### Directions
Retype each record exactly, please. Skip none.

### Provided records
=-=-=

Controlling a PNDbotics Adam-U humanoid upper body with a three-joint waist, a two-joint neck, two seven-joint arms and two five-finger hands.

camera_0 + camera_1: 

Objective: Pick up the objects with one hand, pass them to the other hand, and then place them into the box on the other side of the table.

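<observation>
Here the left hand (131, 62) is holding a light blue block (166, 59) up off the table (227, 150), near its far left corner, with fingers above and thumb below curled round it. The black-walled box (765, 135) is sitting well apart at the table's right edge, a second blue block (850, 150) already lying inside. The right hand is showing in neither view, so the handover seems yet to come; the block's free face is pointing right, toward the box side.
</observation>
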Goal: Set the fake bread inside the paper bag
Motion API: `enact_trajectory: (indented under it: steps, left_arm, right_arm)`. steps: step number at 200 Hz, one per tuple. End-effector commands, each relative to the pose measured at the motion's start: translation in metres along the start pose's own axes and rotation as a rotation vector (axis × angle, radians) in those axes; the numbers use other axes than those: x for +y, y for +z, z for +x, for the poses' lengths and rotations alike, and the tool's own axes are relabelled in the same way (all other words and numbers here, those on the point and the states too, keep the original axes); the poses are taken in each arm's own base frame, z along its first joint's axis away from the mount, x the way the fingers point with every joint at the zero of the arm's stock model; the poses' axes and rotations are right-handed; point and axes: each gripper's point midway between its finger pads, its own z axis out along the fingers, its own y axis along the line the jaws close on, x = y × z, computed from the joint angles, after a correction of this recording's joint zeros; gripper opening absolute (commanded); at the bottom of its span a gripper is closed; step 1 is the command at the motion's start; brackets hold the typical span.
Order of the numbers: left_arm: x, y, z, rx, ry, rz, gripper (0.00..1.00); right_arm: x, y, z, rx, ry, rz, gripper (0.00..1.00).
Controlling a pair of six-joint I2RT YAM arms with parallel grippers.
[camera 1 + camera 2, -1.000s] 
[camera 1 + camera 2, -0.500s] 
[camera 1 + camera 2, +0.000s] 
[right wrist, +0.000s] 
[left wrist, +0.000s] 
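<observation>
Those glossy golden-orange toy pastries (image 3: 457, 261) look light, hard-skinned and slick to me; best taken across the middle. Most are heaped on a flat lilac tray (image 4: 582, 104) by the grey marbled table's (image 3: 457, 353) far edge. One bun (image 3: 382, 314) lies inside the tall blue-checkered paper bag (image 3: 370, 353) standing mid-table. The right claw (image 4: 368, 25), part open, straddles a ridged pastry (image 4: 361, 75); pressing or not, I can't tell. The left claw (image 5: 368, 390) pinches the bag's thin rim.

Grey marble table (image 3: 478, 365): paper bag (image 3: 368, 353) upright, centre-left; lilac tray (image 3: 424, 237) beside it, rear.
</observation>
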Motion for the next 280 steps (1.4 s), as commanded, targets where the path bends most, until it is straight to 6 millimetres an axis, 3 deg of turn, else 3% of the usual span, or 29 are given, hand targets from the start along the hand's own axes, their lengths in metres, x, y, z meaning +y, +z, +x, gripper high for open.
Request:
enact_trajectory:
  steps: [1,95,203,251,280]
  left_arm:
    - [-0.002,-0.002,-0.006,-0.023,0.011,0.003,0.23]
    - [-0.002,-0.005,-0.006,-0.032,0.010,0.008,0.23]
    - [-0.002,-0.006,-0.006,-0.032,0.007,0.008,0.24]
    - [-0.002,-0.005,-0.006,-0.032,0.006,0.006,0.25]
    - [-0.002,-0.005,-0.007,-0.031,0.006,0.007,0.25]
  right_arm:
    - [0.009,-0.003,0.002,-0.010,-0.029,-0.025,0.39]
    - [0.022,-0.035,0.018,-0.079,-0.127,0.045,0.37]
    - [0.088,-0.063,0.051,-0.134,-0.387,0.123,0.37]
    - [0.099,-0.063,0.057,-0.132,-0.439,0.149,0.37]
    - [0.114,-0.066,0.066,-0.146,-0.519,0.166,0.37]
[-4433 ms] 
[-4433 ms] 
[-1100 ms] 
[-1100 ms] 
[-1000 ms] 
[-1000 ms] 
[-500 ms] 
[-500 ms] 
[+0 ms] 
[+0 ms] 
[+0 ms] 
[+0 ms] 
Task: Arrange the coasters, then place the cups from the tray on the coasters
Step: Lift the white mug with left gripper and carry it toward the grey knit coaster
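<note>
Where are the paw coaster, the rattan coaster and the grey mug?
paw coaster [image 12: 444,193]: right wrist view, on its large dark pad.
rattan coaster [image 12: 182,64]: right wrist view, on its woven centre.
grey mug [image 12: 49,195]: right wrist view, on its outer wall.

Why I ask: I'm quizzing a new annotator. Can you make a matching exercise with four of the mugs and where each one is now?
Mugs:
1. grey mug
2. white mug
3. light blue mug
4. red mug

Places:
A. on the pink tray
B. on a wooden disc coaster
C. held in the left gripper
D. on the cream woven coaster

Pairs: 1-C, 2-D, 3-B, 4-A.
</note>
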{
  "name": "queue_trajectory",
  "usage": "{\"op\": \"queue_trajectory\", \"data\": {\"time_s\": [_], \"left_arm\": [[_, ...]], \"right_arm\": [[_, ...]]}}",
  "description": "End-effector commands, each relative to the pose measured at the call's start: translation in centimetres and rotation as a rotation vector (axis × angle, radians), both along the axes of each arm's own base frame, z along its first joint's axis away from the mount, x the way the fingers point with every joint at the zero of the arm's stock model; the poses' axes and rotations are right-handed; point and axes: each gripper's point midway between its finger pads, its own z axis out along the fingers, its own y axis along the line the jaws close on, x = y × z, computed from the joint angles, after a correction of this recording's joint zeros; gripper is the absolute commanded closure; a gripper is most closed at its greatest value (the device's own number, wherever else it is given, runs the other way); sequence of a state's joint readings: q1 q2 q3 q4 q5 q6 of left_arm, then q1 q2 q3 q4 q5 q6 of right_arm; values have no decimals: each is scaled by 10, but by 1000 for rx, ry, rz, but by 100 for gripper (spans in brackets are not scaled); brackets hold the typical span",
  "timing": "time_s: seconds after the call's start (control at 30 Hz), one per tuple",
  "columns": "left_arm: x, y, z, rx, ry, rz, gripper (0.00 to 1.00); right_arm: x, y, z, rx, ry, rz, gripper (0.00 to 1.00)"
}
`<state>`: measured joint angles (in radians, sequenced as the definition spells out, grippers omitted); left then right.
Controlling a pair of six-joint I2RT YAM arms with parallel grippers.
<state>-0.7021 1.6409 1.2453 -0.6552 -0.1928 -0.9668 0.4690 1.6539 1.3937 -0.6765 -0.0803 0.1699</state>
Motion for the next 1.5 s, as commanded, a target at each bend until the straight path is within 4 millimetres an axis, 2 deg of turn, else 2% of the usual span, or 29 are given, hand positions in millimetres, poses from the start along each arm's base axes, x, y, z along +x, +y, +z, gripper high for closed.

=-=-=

### Reply to the exercise
Controlling a PNDbotics Adam-U humanoid upper body with a three-joint waist, a two-joint neck, two seven-joint arms and two five-finger hands.

camera_0 + camera_1: 

Objective: Pick up the objects with one hand, pass them to the other hand, and then place them into the box on the other side of the table.

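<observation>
Here the left hand (131, 62) is holding a light blue block (166, 59) up off the table (227, 150), near its far left corner, with fingers above and thumb below curled round it. The black-walled box (765, 135) is sitting well apart at the table's right edge, a second blue block (850, 150) already lying inside. The right hand is showing in neither view, so the handover seems yet to come; the block's free face is pointing right, toward the box side.
</observation>
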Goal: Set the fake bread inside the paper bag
Motion API: `enact_trajectory: (indented under it: steps, left_arm, right_arm)`. steps: step number at 200 Hz, one per tuple. End-effector commands, each relative to the pose measured at the motion's start: translation in metres along the start pose's own axes and rotation as a rotation vector (axis × angle, radians) in those axes; the numbers use other axes than those: x for +y, y for +z, z for +x, for the poses' lengths and rotations alike, and the tool's own axes are relabelled in the same way (all other words and numbers here, those on the point and the states too, keep the original axes); the poses are taken in each arm's own base frame, z along its first joint's axis away from the mount, x the way the fingers point with every joint at the zero of the arm's stock model; the poses' axes and rotations are right-handed; point and axes: each gripper's point midway between its finger pads, its own z axis out along the fingers, its own y axis along the line the jaws close on, x = y × z, computed from the joint angles, after a correction of this recording's joint zeros; gripper opening absolute (commanded); at the bottom of its span a gripper is closed; step 1 is the command at the motion's start; brackets hold the typical span.
Order of the numbers: left_arm: x, y, z, rx, ry, rz, gripper (0.00..1.00); right_arm: x, y, z, rx, ry, rz, gripper (0.00..1.00).
Controlling a pair of six-joint I2RT YAM arms with parallel grippers.
[camera 1 + camera 2, -1.000s] 
[camera 1 + camera 2, -0.500s] 
[camera 1 + camera 2, +0.000s] 
[right wrist, +0.000s] 
[left wrist, +0.000s] 
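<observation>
Those glossy golden-orange toy pastries (image 3: 457, 261) look light, hard-skinned and slick to me; best taken across the middle. Most are heaped on a flat lilac tray (image 4: 582, 104) by the grey marbled table's (image 3: 457, 353) far edge. One bun (image 3: 382, 314) lies inside the tall blue-checkered paper bag (image 3: 370, 353) standing mid-table. The right claw (image 4: 368, 25), part open, straddles a ridged pastry (image 4: 361, 75); pressing or not, I can't tell. The left claw (image 5: 368, 390) pinches the bag's thin rim.

Grey marble table (image 3: 478, 365): paper bag (image 3: 368, 353) upright, centre-left; lilac tray (image 3: 424, 237) beside it, rear.
</observation>
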Motion for the next 280 steps (1.4 s), as commanded, targets where the path bends most, until it is straight to 6 millimetres an axis, 3 deg of turn, else 3% of the usual span, or 29 are given, hand targets from the start along the hand's own axes, their lengths in metres, x, y, z meaning +y, +z, +x, gripper high for open.
Request:
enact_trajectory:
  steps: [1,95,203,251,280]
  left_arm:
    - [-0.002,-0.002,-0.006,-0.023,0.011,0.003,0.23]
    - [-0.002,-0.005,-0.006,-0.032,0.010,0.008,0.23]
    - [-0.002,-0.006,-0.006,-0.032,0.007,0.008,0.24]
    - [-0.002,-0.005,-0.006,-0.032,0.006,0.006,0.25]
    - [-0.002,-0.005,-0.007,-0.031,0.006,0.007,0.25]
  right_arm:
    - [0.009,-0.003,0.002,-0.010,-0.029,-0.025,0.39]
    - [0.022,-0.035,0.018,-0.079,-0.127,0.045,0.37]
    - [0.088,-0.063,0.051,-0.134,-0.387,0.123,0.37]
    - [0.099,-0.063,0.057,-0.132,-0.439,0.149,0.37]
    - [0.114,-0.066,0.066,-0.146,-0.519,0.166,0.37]
[-4433 ms] 
[-4433 ms] 
[-1100 ms] 
[-1100 ms] 
[-1000 ms] 
[-1000 ms] 
[-500 ms] 
[-500 ms] 
[+0 ms] 
[+0 ms] 
[+0 ms] 
[+0 ms] 
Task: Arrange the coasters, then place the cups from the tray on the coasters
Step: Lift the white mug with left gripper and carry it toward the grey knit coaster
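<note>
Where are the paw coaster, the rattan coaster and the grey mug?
paw coaster [image 12: 444,193]: right wrist view, on its large dark pad.
rattan coaster [image 12: 182,64]: right wrist view, on its woven centre.
grey mug [image 12: 49,195]: right wrist view, on its outer wall.

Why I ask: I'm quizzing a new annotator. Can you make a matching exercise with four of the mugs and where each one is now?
Mugs:
1. grey mug
2. white mug
3. light blue mug
4. red mug

Places:
A. on the pink tray
B. on a wooden disc coaster
C. held in the left gripper
D. on the cream woven coaster

Pairs: 1-C, 2-D, 3-B, 4-A.
</note>
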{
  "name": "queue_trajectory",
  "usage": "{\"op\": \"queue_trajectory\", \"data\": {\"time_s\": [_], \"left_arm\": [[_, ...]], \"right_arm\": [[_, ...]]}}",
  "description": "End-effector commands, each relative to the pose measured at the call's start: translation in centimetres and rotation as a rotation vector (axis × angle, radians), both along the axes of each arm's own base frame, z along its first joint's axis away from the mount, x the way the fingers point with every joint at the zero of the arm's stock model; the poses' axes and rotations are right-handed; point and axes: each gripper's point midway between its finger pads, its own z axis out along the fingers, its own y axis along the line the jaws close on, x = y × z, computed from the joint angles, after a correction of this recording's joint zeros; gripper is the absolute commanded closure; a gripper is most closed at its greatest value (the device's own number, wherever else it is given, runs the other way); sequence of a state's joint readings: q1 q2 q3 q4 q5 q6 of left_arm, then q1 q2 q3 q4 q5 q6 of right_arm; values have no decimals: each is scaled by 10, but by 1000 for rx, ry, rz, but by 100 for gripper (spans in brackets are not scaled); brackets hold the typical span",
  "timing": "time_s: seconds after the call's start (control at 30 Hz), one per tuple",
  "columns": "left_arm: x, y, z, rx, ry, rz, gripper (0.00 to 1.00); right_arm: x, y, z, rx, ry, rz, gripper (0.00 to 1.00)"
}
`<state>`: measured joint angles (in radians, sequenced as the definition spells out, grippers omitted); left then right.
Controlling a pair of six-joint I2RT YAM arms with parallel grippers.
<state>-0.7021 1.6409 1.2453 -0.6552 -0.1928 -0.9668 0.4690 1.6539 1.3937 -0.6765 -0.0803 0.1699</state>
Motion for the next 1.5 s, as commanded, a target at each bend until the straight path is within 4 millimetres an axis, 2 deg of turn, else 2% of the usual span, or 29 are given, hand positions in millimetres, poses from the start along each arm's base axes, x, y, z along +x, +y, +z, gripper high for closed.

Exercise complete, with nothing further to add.